Il se dit notamment déçu que l'évaluation environnementale ne se soit pas concrétisée sous la forme d'un moratoire, tel que le réclame son regroupement depuis le début. Et il estime que la mise sur pied d'un comité de concertation sur les activités de l'industrie devrait aussi inclure des membres de groupes écologistes, ce qui ne semble pas être le cas pour l'instant.
Le cofondateur d'Équiterre, Steven Guilbeault, croit que la suggestion du BAPE telle qu'avalisée par Québec correspond à ce que souhaitaient les écologistes. "C'est un moratoire sans parler d'un moratoire", a-t-il soutenu.
Il estime qu'une évaluation stratégique, d'une durée approximative d'une à deux années, permettra de comprendre les tenants et les aboutissants de l'industrie controversée d'un point de vue social, économique et environnemental. C'est d'ailleurs, selon M. Guilbeaut, ce que tout le monde réclamait depuis le début.
Du côté des écologistes, Greenpeace Québec faisait cavalier seul, mardi. La responsable de la campagne Climat-Énergie, Virginie Lambert Ferry, a soutenu dans un communiqué de presse que le ministre Arcand a voulu gagner du temps et qu'il ne répond pas à la question à savoir si le Québec a besoin de gaz de shale ou non.

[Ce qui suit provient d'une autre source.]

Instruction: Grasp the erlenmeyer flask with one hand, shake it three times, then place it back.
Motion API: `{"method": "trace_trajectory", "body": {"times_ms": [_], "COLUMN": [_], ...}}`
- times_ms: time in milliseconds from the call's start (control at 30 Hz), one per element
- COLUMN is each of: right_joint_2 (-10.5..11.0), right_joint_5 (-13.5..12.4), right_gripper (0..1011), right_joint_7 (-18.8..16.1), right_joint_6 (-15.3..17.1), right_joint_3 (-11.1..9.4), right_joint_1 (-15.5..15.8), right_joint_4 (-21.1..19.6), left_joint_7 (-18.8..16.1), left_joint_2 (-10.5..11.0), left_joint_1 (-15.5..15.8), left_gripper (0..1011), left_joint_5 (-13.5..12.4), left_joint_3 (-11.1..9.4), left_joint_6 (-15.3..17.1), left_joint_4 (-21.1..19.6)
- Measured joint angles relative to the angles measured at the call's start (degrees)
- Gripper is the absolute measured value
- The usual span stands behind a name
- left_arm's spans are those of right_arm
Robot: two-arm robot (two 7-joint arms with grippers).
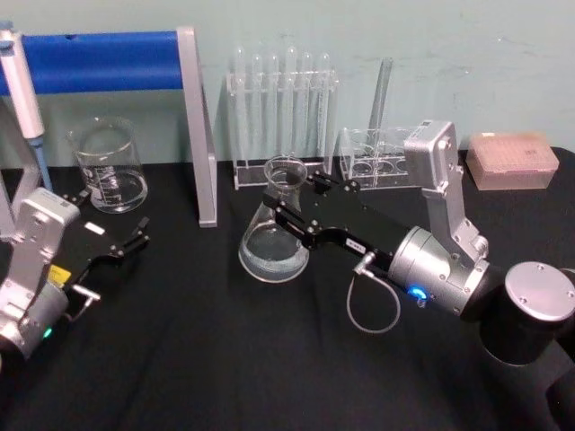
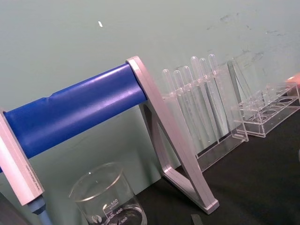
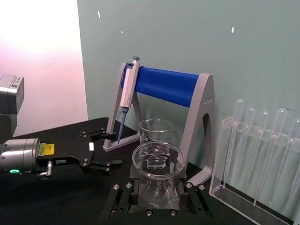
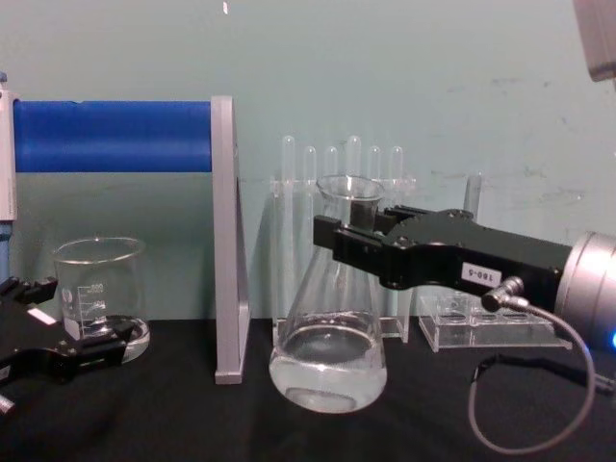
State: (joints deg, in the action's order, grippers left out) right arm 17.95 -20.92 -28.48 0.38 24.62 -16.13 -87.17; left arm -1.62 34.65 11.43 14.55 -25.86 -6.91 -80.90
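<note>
Right gripper (image 1: 289, 192) clamped on flask (image 1: 272, 242) neck. Tube rack (image 1: 283, 117) near behind; bare black tabletop (image 1: 225, 359) in front. Left gripper (image 1: 137, 233) spread wide, near beaker (image 1: 110, 166).

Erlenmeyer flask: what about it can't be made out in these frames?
- Chest view: whether the erlenmeyer flask rests on the table or is just lifted; clear glass against black cloth.
- Right wrist view: its base, cut off by the edge past the right gripper.
- Head view: its graduation marks, too small.
</note>
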Motion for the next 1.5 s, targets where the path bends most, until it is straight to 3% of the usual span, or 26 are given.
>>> {"method": "trace_trajectory", "body": {"times_ms": [233, 1067, 1500], "right_joint_2": [1.2, 6.0, 7.1], "right_joint_5": [-1.2, -5.4, -6.5], "right_gripper": [453, 453, 453], "right_joint_7": [-0.5, -7.8, -10.0], "right_joint_6": [0.0, -3.1, -4.6], "right_joint_3": [0.7, 4.6, 5.8], "right_joint_1": [-0.8, -2.6, -2.9], "right_joint_4": [0.9, 5.7, 8.2], "left_joint_7": [0.0, 0.0, 0.0], "left_joint_2": [0.0, 0.0, 0.0], "left_joint_1": [0.0, 0.0, 0.0], "left_gripper": [1001, 1001, 1001], "left_joint_5": [0.0, 0.0, 0.0], "left_joint_3": [0.0, 0.0, 0.0], "left_joint_6": [0.0, 0.0, 0.0], "left_joint_4": [0.0, 0.0, 0.0]}}
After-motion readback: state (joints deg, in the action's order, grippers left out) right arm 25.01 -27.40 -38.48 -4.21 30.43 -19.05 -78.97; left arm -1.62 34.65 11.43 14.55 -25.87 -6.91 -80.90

Une prise de position partagée par le réalisateur Dominique Champagne. "J'ai un sentiment qu'on est encore en train de gagner du temps pour favoriser une industrie dont on ne sait pas si on a besoin", s'est-t-il indigné en entrevue, précisant néanmoins qu'il ne demandait pas mieux que d'être convaincu de l'inverse.

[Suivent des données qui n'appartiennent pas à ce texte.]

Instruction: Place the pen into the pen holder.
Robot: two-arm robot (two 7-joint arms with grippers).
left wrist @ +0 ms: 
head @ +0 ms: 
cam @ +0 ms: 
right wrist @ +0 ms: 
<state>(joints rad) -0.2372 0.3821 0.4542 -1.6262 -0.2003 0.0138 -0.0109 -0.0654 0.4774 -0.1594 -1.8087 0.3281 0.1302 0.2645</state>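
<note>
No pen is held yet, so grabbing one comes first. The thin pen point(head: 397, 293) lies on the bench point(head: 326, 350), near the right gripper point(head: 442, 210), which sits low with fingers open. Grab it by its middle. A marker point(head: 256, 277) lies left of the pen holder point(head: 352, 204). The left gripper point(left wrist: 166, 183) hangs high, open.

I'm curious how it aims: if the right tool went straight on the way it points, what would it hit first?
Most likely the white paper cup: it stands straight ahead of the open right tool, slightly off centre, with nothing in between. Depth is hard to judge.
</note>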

Le monde des affaires déçu
La Fédération des chambres du commerce du Québec disait ne pas comprendre l'annonce de mardi. "L'industrie et la fédération cherchaient un encadrement pour le développement des gaz de shale, pas un quasi-moratoire", a réagi le vice-président aux affaires publiques, Denis Hamel.
Il ne voit d'ailleurs pas comment l'industrie peut se développer alors qu'une étude environnementale est en cours.
"Si les entreprises d'ici ou d'ailleurs ne se sentent pas désirées ou acceptées, elles ne se feront pas prier pour aller ailleurs et c'est ce qu'on craint", a poursuivi M. Hamel.
Même s'il est d'accord avec la décision de ne pas décréter de moratoire, le président du Conseil du patronat lance quant à lui un avertissement au gouvernement. Yves-Thomas Dorval rappelle que la prévisibilité est quelque chose d'important pour les investissements et que par conséquent, Québec devra développer et annoncer le plus rapidement possible le cadre réglementaire.
L'association pétrolière et gazière du Québec n'a pas voulu commenter mardi, affirmant qu'elle procéderait d'abord à une analyse complète du document.
Réaction politique
Le BAPE vient de dire au gouvernement Charest de refaire ses devoirs dans le dossier des gaz de shale, selon la porte-parole de Québec solidaire, Françoise David.
"Le gouvernement n'a aucune raison d'être fier de tout ce qu'il a fait dans ce dossier. Le BAPE vient de lui dire: vous avez très mal travaillé, il faut recommencer", a indiqué Mme David lors d'un entretien téléphonique.
Elle estime que le contenu du rapport et le recul du gouvernement constituent certainement une "victoire citoyenne", en ce sens que le BAPE a reconnu les inquiétudes manifestées par la population.
De plus, Mme David se dit rassurée par le fait que le BAPE recommande que le ministère de l'Environnement devienne le maître d'oeuvre du dossier et de tout éventuel développement de la filière, mais elle souhaite toujours que Québec décrète un "véritable" moratoire sur l'exploration et l'exploitation de ces gaz.
Le Parti québécois et l'Action démocratique du Québec ont préféré attendre à mercredi pour réagir, afin de prendre le temps d'analyser le rapport plus en profondeur.
L'Union des municipalités du Québec (UMQ) et la Fédération québécoise des municipalités (FQM) ont toutes deux réagi favorablement au rapport du BAPE. Dans un communiqué, elles affirment que le rapport répond à nombre de leurs préoccupations dans ce dossier.